Abstract

To provide information about possible subclinical damage of the cochlear outer hair cells (OHCs) by means of transiently evoked otoacoustic emissions (TEOAEs) and distortion-product otoacoustic emissions (DPOAEs) in subjects with IDDM. TEOAEs and DPOAEs were recorded in 47 IDDM patients with normal hearing and in age- and sex-matched nondiabetic subjects. Peripheral neuropathy was diagnosed by nerve conduction velocity (NCV) at the peroneal and surral nerves. A subclinical peripheral neuropathy was found in 15 diabetic patients. Mean TEOAE amplitude was found to be significantly reduced in diabetic patients with a reduced NCV (7.6 +/- 3.2 dB; Scheffé's test: P = 0.03), but not in those without neuropathy (9.5 +/- 4.3 dB), with respect to control subjects (11 +/- 3.1 dB). Neuropathic patients also showed mean reduced DPOAE amplitude values in the region of middle and high frequencies from 1,306 to 5,200 Hz (P < 0.05), whereas no difference was found at the lowest-frequency amplitudes. A frequency-selective reduction of DPOAEs was also found in non-neuropathic patients (P < 0.05) in the region of higher frequencies at 3,284, 4,126, and 5,200 Hz compared with control subjects. No correlations were found among duration of diabetes, HbA1c values, TEOAEs and DPOAEs. Our results suggest that IDDM patients show an early abnormality of the micromechanical properties of the OHCs.
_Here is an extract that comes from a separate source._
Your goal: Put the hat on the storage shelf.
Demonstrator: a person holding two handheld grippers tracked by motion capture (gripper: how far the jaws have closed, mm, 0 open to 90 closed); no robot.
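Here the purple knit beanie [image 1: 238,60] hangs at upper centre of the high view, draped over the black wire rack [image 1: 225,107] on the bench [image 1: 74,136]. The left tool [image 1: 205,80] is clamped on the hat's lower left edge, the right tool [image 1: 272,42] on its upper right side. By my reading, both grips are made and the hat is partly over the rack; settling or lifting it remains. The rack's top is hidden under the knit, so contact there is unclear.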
In IDDM patients without a subclinical peripheral neuropathy, damage is limited to the higher frequencies and can be detected only by DPOAEs, whereas in IDDM patients with neuropathy, damage also involves the middle range of frequencies and can be detected by TEOAEs and DPOAEs. Therefore, DPOAEs seem to be able to detect the earliest cochlear selective-frequency dysfunction in IDDM patients without peripheral neuropathy. DPOAEs appear to be of greater clinical interest than TEOAEs; the former seem to be frequency specific and can be recorded at any chosen frequency, including high frequencies.